Un équipe internationale de scientifiques, avec la participation de chercheurs du CONICET, a décrit Ocnotherium giganteum, l’un des paresseux géants les plus grands connus à ce jour.
L’étude, publiée dans le Zoological Journal of the Linnean Society, fournit environ 90 % du squelette de l’animal et clôt une recherche commencée au XIXe siècle, lorsque seuls trois dents de cette espèce avaient été trouvées au Brésil.
Contexte et importance
La découverte a été réalisée dans les grottes de Toca dos Ossos, Toca das Onças et Brejões, à Bahia et Minas Gerais, complétant des décennies de recherche initiées par Castor Cartelle.
La description de cette nouvelle espèce élargit les connaissances sur la mégafaune sud-américaine, notamment dans les régions tropicales où les archives fossiles étaient rares.
Caractéristiques anatomiques
- Crâne robuste et dentition singulière, différente des autres paresseux géants comme Glossotherium, Mylodon ou Lestodon.
- Environ 50 vertèbres, avec un corps adapté à la mobilité.
- Main préhensile à cinq doigts, lui conférant une grande capacité de manipulation.
- Membre postérieur robuste et courbé, avec des pieds tournés vers l’intérieur.
- Bulbes olfactifs développés, ce qui suggère un odorat très efficace.
- Crâne pneumatisé, une adaptation pour réduire le poids et faciliter les mouvements.
- Ostéodermes dans la peau, petites plaques osseuses renforçant son corps.
Sa masse approximative était de deux tonnes, ce qui en fait l’un des plus grands paresseux enregistrés au Brésil.

Paléobiologie et mode de vie
L’étude suggère que Ocnotherium giganteum se déplaçait principalement à quatre pattes, bien qu’il puisse adopter des postures bipèdes à l’occasion.

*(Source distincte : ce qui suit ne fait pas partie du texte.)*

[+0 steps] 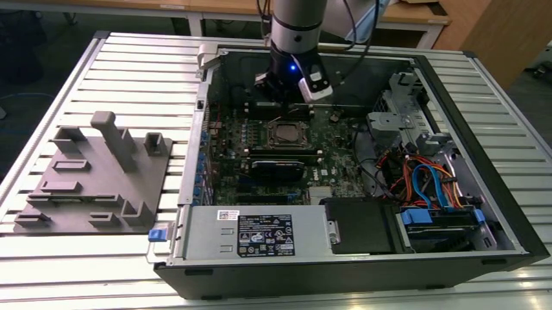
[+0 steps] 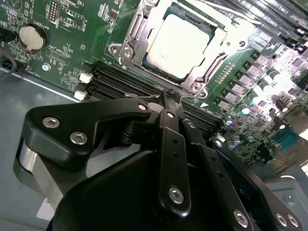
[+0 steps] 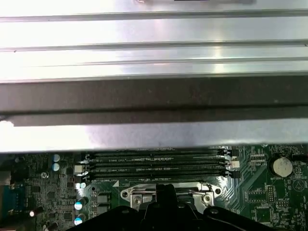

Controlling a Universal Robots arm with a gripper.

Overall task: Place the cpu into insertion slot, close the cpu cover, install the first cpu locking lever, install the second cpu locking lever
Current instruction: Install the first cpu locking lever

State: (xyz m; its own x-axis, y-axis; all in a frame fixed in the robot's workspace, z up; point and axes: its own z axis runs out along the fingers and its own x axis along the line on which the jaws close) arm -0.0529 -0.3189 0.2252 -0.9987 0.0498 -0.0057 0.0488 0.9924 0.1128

Son oreille interne petite n’impliquait pas une audition réduite, et sa capacité olfactive aurait été essentielle pour détecter la nourriture et les prédateurs.
Phylogénie et endémisme
L’analyse phylogénétique le place parmi les mylodontinés, avec des traits convergents avec les lestodontinés. Il s’agit d’une espèce endémique de la côte atlantique du Brésil, la neuvième enregistrée dans le pays pendant le Pléistocène.
Interaction avec les humains
Un aspect pertinent de l’étude est la preuve d’interaction avec les premiers Homo sapiens. Un humérus analysé présente des marques d’origine anthropique suggérant un dépeçage, ce qui indique qu’il a pu être chassé ou charogné et a fait partie de l’alimentation humaine il y a environ 12 000 ans.
La découverte de Ocnotherium giganteum ne résout pas seulement une énigme paléontologique de près de 200 ans, mais elle apporte également des informations clés sur la diversité et l’adaptation de la mégafaune sud-américaine. Cette découverte renforce l’importance du Brésil en tant que territoire fondamental pour comprendre l’évolution et l’extinction des grands mammifères du Pléistocène.